Lewis and Clark turned the boats against the Mississippi River current and experienced a new challenge. Traveling against the current would last until the expedition reached Camp Fortunate, in today’s Clark Canyon Reservoir, Southwestern Montana (near 44 0 59′ 36″ N, 1 12 0 51 ‘ 43″ W). At Cape Girardeau, Lewis met and dined with Louis Lorimier, a former Ohio trader and uncle of George Drouillard, expedition interpreter and hunter. Lorimier is credited with founding Cape Girardeau.(1)

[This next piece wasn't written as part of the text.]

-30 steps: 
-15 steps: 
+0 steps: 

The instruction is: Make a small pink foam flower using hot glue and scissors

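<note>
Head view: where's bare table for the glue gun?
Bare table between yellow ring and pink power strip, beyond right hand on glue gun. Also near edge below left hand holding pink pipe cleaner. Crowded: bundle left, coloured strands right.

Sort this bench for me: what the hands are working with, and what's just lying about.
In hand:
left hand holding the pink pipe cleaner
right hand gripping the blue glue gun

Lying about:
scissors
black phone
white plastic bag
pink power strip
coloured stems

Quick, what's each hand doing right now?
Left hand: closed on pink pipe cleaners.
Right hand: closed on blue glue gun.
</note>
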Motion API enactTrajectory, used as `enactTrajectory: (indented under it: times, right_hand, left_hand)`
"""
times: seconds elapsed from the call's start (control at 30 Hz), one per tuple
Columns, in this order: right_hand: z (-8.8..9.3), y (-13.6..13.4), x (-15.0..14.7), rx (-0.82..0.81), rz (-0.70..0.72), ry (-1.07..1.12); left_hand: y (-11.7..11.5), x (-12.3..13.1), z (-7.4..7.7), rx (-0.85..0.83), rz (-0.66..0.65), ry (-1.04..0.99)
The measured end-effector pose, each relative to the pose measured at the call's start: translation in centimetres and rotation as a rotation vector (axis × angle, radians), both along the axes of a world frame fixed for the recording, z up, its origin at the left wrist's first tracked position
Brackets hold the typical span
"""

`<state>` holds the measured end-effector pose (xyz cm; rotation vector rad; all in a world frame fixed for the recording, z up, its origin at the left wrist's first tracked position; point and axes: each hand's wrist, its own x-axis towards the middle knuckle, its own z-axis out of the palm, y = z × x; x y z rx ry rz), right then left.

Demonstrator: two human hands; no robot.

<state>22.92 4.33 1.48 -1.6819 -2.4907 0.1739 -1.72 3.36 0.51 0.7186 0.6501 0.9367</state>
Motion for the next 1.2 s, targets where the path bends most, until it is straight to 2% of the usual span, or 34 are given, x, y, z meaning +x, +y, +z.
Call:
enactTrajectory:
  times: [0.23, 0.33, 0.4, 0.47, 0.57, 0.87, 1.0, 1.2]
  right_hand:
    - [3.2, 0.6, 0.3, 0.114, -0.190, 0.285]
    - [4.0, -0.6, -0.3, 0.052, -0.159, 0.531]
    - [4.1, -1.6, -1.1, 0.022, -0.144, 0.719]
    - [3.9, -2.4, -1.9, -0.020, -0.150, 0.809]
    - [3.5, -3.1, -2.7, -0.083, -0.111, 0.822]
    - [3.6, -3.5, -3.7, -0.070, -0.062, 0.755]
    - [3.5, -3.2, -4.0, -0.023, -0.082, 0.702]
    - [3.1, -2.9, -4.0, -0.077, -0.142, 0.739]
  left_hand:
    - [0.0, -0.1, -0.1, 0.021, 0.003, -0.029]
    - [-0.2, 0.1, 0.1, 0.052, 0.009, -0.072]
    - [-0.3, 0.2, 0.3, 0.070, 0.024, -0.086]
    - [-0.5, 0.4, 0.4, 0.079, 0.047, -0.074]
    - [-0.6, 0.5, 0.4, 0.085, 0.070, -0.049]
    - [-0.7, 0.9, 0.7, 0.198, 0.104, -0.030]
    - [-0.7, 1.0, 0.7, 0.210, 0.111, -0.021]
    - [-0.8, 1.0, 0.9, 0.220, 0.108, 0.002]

Their camp of 25 November 1803 was at the Grand Tower Rock, a four-million-year-old rock formation near the west bank of the Mississippi River. The Grand Tower was first noted by Jacques Marquette in 1673 but was measured and mapped by William Clark.(2)

Grand Tower Rock

At Kaskaskia, Lewis leaves the crew and boats in Clark’s care after recruiting more members for the expedition, including John Ordway and Patrick Gass, two of the more prominent members of the expedition. The White Pirogue was purchased to transport the additional men. [Thanks to the Southern Illinois University Center for Archeological Investigation, new research is determining the exact location of the 1803 American Ft. Kaskaskia.]

https://news.siu.edu/2018/05/053118-unknown-american-fort-found-by-archaeological-field-school.php

Clark reports they crossed the river to St. Genevieve and later back across the river to Old Ft. de Chartres, built in the French Colonial Period. On 7 December they arrived at Cahokia, a US Post Office site and center of communication during the Lewis and Clark Expedition.(3)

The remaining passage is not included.